The event is taking place over three cities – Bangalore, Hyderabad and Mumbia – on the week commencing 13th October 2013. We’ll go to Bangalore on Tuesday 15th October, Hyderabad on Thursday 17th October and then fly up to Mumbai for Saturday, 19th October 2013. Joining me will be Venkatakrishnan J, who you’ll all know from the OBIEE and EPM posts on our blog, and Stewart Bryson, Managing Director for Rittman Mead in the US and also prolific blogger, writer and presenter on OBIEE, DW, data integration and data modelling. We’ll be bringing the best of our recent presentations including new content from Oracle Openworld, and we’ll leave plenty of time for networking, introductions, questions and deep-dive discussions, with topics covering the following Oracle products:
- Oracle BI Enterprise Edition 11.1.1.7 development, administration and new features
- Oracle BI Applications 11.1.1.7.1 configuration and development
- Oracle EPM Suite 11.1.2.3+
- Oracle Exalytics In-Memory Machine
- Oracle Data Integrator
Stewart, Venkat and I will deliver a number of sessions over each day, with the planned agenda as follows:
- 9.30am – 10.00am: Registration and Welcome10.00am – 10.30am: Oracle BI, Analytics and EPM Product Update – Mark Rittman
- 10.30am – 11.30pm: Reporting against Transactional Schemas using OBIEE11g – Stewart Bryson
- 11.30pm – 12.30pm: OBIEE 11g Integration with the Oracle EPM Stack – Venkatakrishnan J
- 12.30pm – 1.30pm: Lunch & Networking
- 1.30pm – 2.30pm: OBIEE and Essbase on Exalytics Development & Deployment Best Practices – Mark Rittman
- 2.30pm – 3.30pm: Oracle BI Multi-user Development: MDS XML versus MUDE – Stewart Bryson
- 3.30pm – 4.00pm: Coffee Break & Networkng
- 4.00pm – 5.00pm: Intro and tech deep dive into BI Apps 11g + ODI
- 5.00pm – 6.00pm: Metadata & Data loads to EPM using Oracle Data Integrator - Venkatakrishnan J
The dates, locations and registration links for the three events are as follows:
- Bangalore, Fortune Select Trinity Hotel, Whitefield: October 15th 2013, 10am – 6pm (IST)

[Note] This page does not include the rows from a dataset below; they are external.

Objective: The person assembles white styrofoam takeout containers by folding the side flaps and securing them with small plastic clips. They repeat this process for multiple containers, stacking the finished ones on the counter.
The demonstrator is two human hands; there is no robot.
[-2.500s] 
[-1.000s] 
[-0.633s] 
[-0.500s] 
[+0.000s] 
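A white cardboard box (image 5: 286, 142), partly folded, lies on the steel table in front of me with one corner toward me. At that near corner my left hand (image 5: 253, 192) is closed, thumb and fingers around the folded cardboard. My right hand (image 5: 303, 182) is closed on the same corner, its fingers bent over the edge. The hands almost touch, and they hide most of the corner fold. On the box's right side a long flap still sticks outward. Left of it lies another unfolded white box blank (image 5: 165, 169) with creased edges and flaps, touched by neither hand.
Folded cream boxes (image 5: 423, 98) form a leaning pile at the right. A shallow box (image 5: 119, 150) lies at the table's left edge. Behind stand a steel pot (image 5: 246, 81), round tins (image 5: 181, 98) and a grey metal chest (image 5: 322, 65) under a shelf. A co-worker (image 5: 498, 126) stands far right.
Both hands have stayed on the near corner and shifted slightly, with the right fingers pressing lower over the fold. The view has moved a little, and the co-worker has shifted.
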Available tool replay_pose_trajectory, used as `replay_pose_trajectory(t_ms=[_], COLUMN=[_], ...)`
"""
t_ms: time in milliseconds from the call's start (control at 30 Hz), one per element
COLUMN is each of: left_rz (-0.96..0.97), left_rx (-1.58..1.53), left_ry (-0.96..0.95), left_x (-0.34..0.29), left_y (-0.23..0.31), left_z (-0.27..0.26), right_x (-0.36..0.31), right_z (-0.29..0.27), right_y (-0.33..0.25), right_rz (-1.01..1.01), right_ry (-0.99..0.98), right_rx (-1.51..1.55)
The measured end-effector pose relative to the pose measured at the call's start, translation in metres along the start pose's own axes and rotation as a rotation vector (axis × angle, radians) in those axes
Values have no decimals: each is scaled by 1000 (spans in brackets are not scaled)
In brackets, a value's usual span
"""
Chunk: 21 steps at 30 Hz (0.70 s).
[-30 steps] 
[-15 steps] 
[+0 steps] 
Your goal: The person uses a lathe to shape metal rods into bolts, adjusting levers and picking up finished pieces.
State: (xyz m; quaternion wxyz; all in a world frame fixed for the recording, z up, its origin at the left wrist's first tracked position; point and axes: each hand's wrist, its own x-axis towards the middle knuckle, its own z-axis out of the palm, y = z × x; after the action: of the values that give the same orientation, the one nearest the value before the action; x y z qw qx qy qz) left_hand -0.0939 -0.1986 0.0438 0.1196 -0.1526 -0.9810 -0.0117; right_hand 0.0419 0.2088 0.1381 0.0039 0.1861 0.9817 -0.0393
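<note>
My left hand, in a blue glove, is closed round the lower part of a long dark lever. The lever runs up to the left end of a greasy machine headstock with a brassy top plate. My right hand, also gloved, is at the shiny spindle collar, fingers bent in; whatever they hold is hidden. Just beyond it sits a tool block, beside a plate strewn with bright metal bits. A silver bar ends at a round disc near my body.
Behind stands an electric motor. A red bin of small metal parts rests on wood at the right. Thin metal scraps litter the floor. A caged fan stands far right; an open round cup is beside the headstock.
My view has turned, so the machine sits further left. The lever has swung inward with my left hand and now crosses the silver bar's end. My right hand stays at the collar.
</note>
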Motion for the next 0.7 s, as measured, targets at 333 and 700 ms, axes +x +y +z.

- Hyderabad, Westin Mindspace, Hyderabad, Hitec City: October 17th 2013, 10am – 6pm (IST)
- Mumbai, Courtyard Marriott, Mumbai: October 19th 2013, 10am – 6pm (IST)
We’re also investigating the idea of bringing our Rittman Mead BI Forum to India in 2014, so this would be a good opportunity to introduce yourself to us and the other attendees if you’d like to present at that event, and generally let us know what you’re doing with Oracle’s BI, EPM, analytics and data warehousing tools. There’ll also be lots of ODTUG goodies and giveaways, and a social event in the evening after the main masterclass finishes. The last events we ran in India were back in 2010 for the launch of OBIEE 11g, each of which was a sell-out and were great fun. Hopefully some of you who came in 2010 can join us again in 2013, where we can look at how Oracle’s BI products have progressed since then, and see what’s planned and announced at Openworld 2013.
Numbers are strictly limited, so register now using one of the three links above, or contact either Mark Rittman (mark.rittman@rittmanmead.com) if you have any other questions about the agenda, or Venkatakrishnan J (venkat@rittmanmead.com) for questions about registration and the venues.. Note that this is a lecture-based format, there are no hands-on labs, although you are welcome to bring your laptops + installed software if you would like to try out any of the techniques we describe, or discuss any aspect of Oracle BI development and administration. Hopefully we’ll see you in India in October 2013, on one of the three days!